Archive à Cannes : la beauté secrète d’un groupe à plusieurs têtes
Il y a deux ans, le Festival des Concerts de Septembre au Palais des Festivals de Cannes accueillait déjà le groupe Archive pour une soirée unique où il était accompagné par l’Orchestre Régional de Cannes Provence-Alpes-Côte-D’azur. Un concert magnifique (lire mon article). Depuis, le groupe a enregistré un nouvel album, en partie avec cet orchestre. Il est venu nous le présenter en clôture du festival, ce dimanche 27 septembre, mais sans l’orchestre. Retour sur la soirée en commençant par la première partie.
Si les dieux sont, par définition, les grands créateurs du monde, The Young Gods peuvent désormais être considérés comme les grands re-créateurs de chansons.
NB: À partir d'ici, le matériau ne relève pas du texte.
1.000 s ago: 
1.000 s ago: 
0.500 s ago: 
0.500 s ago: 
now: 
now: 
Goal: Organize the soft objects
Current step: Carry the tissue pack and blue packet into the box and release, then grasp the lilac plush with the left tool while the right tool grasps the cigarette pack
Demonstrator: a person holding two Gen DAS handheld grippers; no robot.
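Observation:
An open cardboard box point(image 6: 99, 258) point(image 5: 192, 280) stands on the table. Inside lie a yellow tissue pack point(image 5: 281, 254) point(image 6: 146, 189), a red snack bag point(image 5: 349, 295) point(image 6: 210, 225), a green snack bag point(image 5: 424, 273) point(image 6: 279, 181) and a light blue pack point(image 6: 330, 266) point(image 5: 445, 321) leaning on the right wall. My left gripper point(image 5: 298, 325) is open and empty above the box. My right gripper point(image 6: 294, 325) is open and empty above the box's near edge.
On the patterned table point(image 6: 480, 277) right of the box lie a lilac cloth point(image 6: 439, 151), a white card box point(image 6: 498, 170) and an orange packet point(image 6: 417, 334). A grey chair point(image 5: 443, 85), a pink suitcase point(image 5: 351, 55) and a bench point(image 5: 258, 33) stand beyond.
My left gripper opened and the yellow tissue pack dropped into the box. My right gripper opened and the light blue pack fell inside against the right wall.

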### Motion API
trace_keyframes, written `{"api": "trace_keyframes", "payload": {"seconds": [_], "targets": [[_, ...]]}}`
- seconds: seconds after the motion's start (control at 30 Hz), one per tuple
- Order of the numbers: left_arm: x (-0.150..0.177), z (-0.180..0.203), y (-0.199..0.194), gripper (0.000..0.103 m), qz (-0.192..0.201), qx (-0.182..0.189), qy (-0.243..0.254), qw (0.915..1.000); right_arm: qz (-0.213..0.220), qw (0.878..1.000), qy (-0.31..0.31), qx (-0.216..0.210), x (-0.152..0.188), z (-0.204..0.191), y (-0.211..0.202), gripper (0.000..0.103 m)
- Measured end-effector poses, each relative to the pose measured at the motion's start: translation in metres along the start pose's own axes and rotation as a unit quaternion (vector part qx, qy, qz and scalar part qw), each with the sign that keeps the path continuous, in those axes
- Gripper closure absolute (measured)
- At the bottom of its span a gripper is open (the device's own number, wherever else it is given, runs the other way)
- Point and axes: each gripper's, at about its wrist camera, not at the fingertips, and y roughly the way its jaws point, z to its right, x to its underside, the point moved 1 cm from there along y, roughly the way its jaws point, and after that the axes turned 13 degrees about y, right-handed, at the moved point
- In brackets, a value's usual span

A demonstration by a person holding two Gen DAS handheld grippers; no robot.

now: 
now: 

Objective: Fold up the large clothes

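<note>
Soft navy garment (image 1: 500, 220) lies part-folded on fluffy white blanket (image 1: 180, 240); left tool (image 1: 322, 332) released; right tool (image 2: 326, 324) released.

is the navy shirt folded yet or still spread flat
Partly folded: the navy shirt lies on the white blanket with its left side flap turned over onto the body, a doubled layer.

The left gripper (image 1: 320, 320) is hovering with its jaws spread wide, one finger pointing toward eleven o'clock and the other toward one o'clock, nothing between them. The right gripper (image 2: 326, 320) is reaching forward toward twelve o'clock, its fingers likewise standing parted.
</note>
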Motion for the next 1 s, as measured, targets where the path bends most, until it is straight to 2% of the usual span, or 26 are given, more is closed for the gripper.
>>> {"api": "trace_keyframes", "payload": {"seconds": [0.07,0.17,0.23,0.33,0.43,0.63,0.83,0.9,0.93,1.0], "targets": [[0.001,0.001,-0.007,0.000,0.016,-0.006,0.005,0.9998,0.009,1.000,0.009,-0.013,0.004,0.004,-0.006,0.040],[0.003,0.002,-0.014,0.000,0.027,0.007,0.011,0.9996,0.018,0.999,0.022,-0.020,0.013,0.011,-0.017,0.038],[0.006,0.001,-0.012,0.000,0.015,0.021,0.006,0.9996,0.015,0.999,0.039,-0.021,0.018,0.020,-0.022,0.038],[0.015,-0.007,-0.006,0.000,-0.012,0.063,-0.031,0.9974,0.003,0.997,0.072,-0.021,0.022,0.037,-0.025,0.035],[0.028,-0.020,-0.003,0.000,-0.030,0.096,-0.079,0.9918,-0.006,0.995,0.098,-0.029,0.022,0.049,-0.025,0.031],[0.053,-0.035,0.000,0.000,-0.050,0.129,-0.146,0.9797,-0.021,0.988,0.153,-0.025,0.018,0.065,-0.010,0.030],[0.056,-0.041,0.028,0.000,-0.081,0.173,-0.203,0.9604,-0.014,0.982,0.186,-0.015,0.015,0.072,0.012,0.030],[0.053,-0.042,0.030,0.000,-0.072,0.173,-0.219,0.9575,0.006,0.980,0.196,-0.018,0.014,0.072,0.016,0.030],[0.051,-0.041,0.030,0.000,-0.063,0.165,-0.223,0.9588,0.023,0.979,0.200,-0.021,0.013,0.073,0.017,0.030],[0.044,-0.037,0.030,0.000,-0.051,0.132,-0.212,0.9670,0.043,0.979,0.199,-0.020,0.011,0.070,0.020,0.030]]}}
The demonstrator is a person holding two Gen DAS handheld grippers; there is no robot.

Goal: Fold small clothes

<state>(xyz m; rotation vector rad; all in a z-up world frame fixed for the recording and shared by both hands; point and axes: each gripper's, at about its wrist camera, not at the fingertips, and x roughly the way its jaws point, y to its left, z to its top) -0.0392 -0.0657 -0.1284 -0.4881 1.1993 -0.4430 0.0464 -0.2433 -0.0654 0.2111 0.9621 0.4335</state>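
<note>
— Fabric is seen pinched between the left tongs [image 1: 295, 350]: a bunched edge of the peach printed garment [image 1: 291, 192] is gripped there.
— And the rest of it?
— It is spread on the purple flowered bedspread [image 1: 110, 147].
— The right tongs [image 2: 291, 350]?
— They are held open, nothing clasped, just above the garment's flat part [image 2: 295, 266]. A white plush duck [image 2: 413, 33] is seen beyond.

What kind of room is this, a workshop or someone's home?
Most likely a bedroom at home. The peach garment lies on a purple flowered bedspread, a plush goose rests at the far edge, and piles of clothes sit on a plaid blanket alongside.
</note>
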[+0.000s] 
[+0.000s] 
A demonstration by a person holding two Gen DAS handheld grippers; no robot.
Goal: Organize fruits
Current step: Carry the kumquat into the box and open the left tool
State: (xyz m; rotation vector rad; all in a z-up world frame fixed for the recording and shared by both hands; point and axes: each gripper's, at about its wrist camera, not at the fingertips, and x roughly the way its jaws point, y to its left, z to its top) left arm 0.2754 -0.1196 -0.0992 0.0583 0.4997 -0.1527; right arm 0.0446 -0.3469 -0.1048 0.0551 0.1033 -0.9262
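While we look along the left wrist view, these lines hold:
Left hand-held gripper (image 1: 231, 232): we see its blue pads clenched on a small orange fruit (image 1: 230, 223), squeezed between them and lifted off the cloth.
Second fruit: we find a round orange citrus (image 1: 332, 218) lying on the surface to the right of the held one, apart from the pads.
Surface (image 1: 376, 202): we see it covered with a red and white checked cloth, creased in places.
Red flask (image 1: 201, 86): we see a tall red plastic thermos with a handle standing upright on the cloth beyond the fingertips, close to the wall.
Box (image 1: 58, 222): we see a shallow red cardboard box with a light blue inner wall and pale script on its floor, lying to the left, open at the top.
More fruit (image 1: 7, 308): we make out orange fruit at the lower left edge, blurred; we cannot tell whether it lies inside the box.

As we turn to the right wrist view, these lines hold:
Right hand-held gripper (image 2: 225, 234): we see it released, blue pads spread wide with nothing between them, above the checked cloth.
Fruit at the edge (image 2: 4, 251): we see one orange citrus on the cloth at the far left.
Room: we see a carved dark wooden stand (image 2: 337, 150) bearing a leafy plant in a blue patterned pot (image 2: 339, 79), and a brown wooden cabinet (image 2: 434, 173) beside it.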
Le quatuor suisse, pionner en musique rock électronique, était déjà spécialiste en reprises de chansons à sa façon. Avec sa tournée actuelle, il réinterprète aussi ses propres titres dans un style que résume le type des guitares : électro-acoustique. Sur scène, le groupe est comme à la maison : pieds nus ou en chaussettes sur un tapis à motifs, le style est « cosy ». Bernard Trontin, devant sa batterie et ses percussions, domine Franz Treichler (à la voix), Al Comet et Vincent Hänni tous les trois à la guitare. A eux quatre et avec l’aide d’effets électroniques (écho, distorsion …), ils transforment leurs instruments organiques (y compris la voix du chanteur) en objets d’expérimentations électriques, électro voire bruitistes. Tout y passe : percus aux chevilles, guitares transformées en percu ou en sitar, harmonica, mélodica, ukulélé ou même solo de mégaphone !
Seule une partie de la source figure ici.